Dmitriev sat on the boards of several major Russian companies, including those with significant state ownership.
When Putin noticed Dmitriev
Kirill Dmitriev's work as a go-between began during Donald Trump's first term. In 2020, The Daily Beast described him as 'Putin's money man' having a clandestine connection to Jared Kushner.
Jared Kushner, Trump's son-in-law who is married to Ivanka Trump, handled the president's foreign-policy assignments. While not being as public a part of the Trump administration the second time around, Kushner recently was involved in the creation of Trump's Gaza peace plan and attended the Ukraine peace talks in Geneva.
During Trump's first term, Dmitriev and Kushner were discussing potential avenues for American investment in Russia — talks that ultimately never produced major projects.
But Dmitriev truly made his mark and became one of the most valuable figures in Russian foreign policy almost two years after the full-scale war in Ukraine began, in December 2023, according to political analyst and former Putin speechwriter Abbas Gallyamov.
"After the war started, Putin could hardly travel anywhere [because of the ICC arrest warrant]," Gallyamov reminds. "This sense of isolation worried him deeply and worried Russia as a whole. And that's when Kirill Dmitriev stepped in as the main organizer of this trip [to Saudi Arabia and the UAE]."
Beyond arranging the trip itself, Dmitriev and his sovereign investment fund managed to attract investments from these countries — an impressive feat amid the flight of Western capital.
"In other words, he proved extremely effective on the international stage," Gallyamov says.
Dmitriev vs. Lavrov
Gallyamov sees Dmitriev as someone oriented toward resolving disagreements between the US and Russia through compromise – by contrast with Russian Foreign Minister Sergey Lavrov, a staunch advocate of a hardline approach.

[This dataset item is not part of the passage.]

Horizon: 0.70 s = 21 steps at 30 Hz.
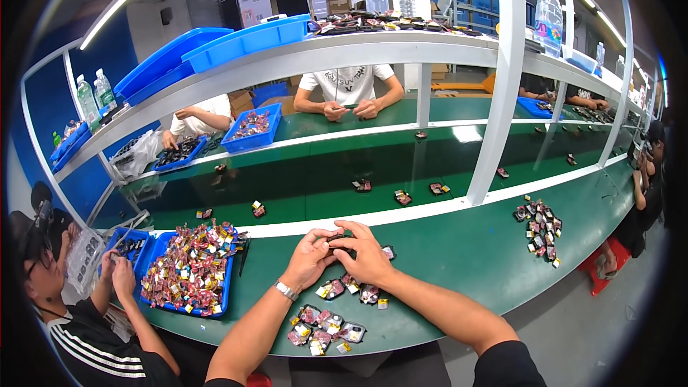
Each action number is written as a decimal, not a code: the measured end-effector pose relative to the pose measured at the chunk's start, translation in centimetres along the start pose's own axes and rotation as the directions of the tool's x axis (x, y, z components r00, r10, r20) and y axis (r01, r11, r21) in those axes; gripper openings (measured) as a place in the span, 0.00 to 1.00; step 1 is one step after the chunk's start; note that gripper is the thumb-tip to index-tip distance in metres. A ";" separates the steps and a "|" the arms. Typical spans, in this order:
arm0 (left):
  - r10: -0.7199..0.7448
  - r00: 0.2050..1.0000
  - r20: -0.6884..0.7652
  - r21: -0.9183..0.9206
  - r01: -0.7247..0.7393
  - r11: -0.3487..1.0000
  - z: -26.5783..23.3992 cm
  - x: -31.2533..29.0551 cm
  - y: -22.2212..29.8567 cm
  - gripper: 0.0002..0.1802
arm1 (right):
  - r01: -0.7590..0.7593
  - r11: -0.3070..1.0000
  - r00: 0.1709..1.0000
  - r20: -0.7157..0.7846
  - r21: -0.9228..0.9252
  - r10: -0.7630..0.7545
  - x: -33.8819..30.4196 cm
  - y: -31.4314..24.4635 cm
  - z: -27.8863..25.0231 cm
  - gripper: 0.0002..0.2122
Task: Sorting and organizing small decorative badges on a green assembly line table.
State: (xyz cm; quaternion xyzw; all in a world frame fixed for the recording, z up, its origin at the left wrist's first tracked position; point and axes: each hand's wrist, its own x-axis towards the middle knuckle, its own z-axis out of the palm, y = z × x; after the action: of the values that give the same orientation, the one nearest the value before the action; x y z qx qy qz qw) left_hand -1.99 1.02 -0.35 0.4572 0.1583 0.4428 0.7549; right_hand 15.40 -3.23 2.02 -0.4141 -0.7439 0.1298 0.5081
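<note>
My left hand [308, 261] and my right hand [364, 252] meet above the green bench, fingers closed round a small black plastic housing [341, 238]. Most of that housing is hidden by my fingers. Just below my hands lie a few small black device housings with red circuit boards and yellow-and-silver parts [350, 287]. Closer to the bench's front edge is another group of such assemblies [324, 328]. A metal-banded watch [286, 290] is on my left wrist.
A blue tray [228, 290] heaped with red circuit boards sits to my left, beside a co-worker [86, 315]. At right, more assemblies [541, 229] form a pile. Behind a white post [498, 100], a green conveyor belt [322, 186] carries scattered units. Overhead, a shelf holds blue trays [247, 43].
</note>
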 end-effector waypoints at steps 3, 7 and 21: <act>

"When Putin feels that real negotiations are necessary, Dmitriev steps forward," Gallyamov notes. "But in many situations, Putin doesn't want to negotiate. Lavrov reflects that internal mindset."
Gallyamov points out that during US special envoy Steve Witkoff's most recent visit to Moscow, Putin met him together with Dmitriev and his aide Yuri Ushakov — while Lavrov was absent.
But it's unclear whether this situational choice signals the future direction of Russian diplomacy.